The expensive chilled wine – genuine Baalite red, not the imitation the Ashuran brewed on this side of the sea – before him slowly warmed, the coating of frost on the goblet slowly dripping down onto the table. He had yet to touch it. His eyes remained on the lights of the city instead, on the warm glow that set jewels to the dark and the heartbreakingly beautiful mosaics of the Irenian Plaza displayed below the hidden balcony. It was a common tale in Mercantis that Aeolian himself, the famous Tormented Painter, had died moments after putting the last touches of colour on the work. Mauricius knew the truth behind the unspoken boast, for he’d cared to learn it.
Aeolian had been eighty-three and dying when he’d begun the work, debt-ridden to the extent that he’d been willing to spend even his last days on the mosaics if it meant his children would not inherit the crushing burden of his lifetime of indulgences. Yet the City of Bought and Sold preferred the shorter tale, the one that claimed to own a work so beautiful it had taken the life of a Named to make it. It made the mosaics no fairer to behold, Mauricius thought. They were, regardless, a wonder of this world: moving with hour and sun, a living story of interwoven sorcery and skill. But buying the life of a Named spoke of power, and for the merchant lords of this city there was nothing more intoxicating than that.

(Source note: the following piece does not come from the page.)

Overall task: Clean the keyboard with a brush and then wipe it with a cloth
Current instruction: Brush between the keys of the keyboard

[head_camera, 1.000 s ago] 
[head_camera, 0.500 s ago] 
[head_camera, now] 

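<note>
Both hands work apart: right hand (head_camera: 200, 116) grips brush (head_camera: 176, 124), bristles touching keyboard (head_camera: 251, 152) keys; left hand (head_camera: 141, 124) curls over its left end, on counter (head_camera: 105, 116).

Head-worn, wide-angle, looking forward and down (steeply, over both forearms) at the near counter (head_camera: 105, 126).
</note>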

Mauricius ought to know, as the eldest of the living merchant lords.
Behind him, past the sculpted marble arch bearing a discreet muting enchantment, the shadowy silhouette of a waiting attendant stood still. The service in Sub Rosa was second to none, even in this island where every delight could be bought, though the truth was that Mauricius had taken a balcony tonight largely for the view. Few people even knew that this place existed, hidden behind wards and secrecy as it was, and most believed the Irenian Plaza to be entirely surrounded by the three edifices that were the heart of the Consortium’s power in this material world.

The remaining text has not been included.